Photographer's Comet NEOWISE Photos Sabotaged by SpaceX Satellites

Photographer's Comet NEOWISE Photos Sabotaged by SpaceX Satellites

One photographer has had his attempts at capturing the Comet NEOWISE sabotaged, after his view was interrupted by SpaceX’s Starlink satellites, whose lights cut into his shots.

Photographer Daniel López had been hoping to take a telephoto timelapse of the Comet earlier this week, and although able to capture some great images, they were intruded upon by the satellites. Armed with a 200mm lens and the Canon Ra astrophotography mirrorless camera, his goal was to stack a number of 30-second exposures to create one final photo. López says around 20 of his long-exposures were sabotaged by the satellite streaking across the comet trails. Of these, 17 were used to create the image you see here.

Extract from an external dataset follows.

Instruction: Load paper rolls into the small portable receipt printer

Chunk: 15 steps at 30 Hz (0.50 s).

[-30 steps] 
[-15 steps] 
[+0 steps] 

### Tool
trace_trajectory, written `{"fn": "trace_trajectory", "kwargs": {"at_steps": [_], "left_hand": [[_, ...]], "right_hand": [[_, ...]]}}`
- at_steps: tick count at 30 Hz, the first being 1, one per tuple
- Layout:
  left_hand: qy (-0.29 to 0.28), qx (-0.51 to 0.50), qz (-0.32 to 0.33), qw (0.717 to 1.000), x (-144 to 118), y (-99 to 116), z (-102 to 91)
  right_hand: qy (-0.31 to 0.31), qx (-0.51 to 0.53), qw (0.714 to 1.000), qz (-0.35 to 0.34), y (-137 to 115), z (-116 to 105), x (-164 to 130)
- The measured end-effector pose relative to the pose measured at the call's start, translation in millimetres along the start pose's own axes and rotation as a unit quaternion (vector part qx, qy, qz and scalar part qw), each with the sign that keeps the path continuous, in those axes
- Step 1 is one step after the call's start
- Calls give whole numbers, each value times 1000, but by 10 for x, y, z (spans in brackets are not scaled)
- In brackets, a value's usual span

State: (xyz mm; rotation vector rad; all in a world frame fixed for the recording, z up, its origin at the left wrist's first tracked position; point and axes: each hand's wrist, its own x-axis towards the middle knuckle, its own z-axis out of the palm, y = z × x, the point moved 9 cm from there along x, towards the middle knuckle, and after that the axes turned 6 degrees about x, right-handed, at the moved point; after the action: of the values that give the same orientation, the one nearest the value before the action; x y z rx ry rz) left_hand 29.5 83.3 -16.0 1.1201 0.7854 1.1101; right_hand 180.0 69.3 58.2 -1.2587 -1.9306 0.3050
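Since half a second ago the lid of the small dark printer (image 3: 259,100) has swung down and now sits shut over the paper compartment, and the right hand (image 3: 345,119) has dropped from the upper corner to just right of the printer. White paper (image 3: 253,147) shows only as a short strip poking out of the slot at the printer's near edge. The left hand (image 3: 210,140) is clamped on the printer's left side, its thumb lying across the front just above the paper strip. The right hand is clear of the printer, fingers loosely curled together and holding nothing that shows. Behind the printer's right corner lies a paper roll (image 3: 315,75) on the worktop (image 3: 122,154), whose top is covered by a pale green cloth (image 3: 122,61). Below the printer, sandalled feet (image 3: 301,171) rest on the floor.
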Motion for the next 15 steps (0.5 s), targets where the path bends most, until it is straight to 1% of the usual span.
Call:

The field isn’t too big — 200mm with a full frame — but it happened to be passing right over the comet.

Incidentally, SpaceX has previously announced plans to reduce quite how bright their satellites are, doing so by angling solar panels and installing sunshades.

López had previously garnered attention for an image he shot of the moon, as it appeared behind people 10 miles away. See more of his work on his websiteFacebook, and Twitter.

All images Daniel López and used with permission.

Log in or register to post comments

20 Comments

Mini Buns's picture

Nothing like being photo bombed by Elon Musk! Things will only get more cluttered over time as I think he has something like 25,000 more satellites to add to the "Elon-o-sphere"

David Pavlich's picture

The astronomy community is NOT a fan of Mr. Musk.

Joe Svelnys's picture

Yup, only going to get worst and worst as time goes on. Just looking on Stellarium there are no less then 5 to 8 satellites at any given time (at 200mm). I can't imagine adding another 30k...

Jon The Baptist's picture

Seeing this, and how dense these are, I bet there's going to be a point here pretty soon where we're not even going to be able to launch into space anymore because there's so much crap up there..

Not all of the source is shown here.